> _What this task involves_
Using the listing below, return each line exactly as it reads.
++++
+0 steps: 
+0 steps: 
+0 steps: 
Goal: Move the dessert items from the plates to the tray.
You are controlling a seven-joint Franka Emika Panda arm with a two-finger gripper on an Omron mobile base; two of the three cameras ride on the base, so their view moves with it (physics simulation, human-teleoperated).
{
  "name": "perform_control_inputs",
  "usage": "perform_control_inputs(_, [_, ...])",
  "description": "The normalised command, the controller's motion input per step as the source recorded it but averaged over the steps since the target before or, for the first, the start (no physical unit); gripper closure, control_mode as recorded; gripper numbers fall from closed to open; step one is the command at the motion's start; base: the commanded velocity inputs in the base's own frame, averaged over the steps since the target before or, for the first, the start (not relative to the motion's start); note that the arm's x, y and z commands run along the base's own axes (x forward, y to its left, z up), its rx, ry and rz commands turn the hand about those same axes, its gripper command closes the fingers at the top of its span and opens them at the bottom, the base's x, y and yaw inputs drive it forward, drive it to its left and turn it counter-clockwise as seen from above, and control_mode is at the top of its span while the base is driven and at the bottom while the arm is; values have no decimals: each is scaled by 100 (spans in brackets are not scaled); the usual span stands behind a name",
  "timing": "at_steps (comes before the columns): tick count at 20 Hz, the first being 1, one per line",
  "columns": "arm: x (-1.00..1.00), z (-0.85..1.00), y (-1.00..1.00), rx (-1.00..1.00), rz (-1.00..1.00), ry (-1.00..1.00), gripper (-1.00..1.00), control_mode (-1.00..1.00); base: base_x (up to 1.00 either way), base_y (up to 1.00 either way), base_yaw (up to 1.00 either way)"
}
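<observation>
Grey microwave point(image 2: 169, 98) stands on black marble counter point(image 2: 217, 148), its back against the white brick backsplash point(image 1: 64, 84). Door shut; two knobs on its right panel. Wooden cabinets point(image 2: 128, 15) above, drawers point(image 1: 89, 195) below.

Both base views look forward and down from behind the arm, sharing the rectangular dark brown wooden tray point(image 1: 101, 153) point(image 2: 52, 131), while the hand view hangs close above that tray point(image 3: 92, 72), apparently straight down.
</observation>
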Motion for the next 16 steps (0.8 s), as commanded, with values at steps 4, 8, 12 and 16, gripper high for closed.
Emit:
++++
> _Exercise solution_
+0 steps: 
+0 steps: 
+0 steps: 
Goal: Move the dessert items from the plates to the tray.
You are controlling a seven-joint Franka Emika Panda arm with a two-finger gripper on an Omron mobile base; two of the three cameras ride on the base, so their view moves with it (physics simulation, human-teleoperated).
{
  "name": "perform_control_inputs",
  "usage": "perform_control_inputs(_, [_, ...])",
  "description": "The normalised command, the controller's motion input per step as the source recorded it but averaged over the steps since the target before or, for the first, the start (no physical unit); gripper closure, control_mode as recorded; gripper numbers fall from closed to open; step one is the command at the motion's start; base: the commanded velocity inputs in the base's own frame, averaged over the steps since the target before or, for the first, the start (not relative to the motion's start); note that the arm's x, y and z commands run along the base's own axes (x forward, y to its left, z up), its rx, ry and rz commands turn the hand about those same axes, its gripper command closes the fingers at the top of its span and opens them at the bottom, the base's x, y and yaw inputs drive it forward, drive it to its left and turn it counter-clockwise as seen from above, and control_mode is at the top of its span while the base is driven and at the bottom while the arm is; values have no decimals: each is scaled by 100 (spans in brackets are not scaled); the usual span stands behind a name",
  "timing": "at_steps (comes before the columns): tick count at 20 Hz, the first being 1, one per line",
  "columns": "arm: x (-1.00..1.00), z (-0.85..1.00), y (-1.00..1.00), rx (-1.00..1.00), rz (-1.00..1.00), ry (-1.00..1.00), gripper (-1.00..1.00), control_mode (-1.00..1.00); base: base_x (up to 1.00 either way), base_y (up to 1.00 either way), base_yaw (up to 1.00 either way)"
}
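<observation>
Grey microwave point(image 2: 169, 98) stands on black marble counter point(image 2: 217, 148), its back against the white brick backsplash point(image 1: 64, 84). Door shut; two knobs on its right panel. Wooden cabinets point(image 2: 128, 15) above, drawers point(image 1: 89, 195) below.

Both base views look forward and down from behind the arm, sharing the rectangular dark brown wooden tray point(image 1: 101, 153) point(image 2: 52, 131), while the hand view hangs close above that tray point(image 3: 92, 72), apparently straight down.
</observation>
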Motion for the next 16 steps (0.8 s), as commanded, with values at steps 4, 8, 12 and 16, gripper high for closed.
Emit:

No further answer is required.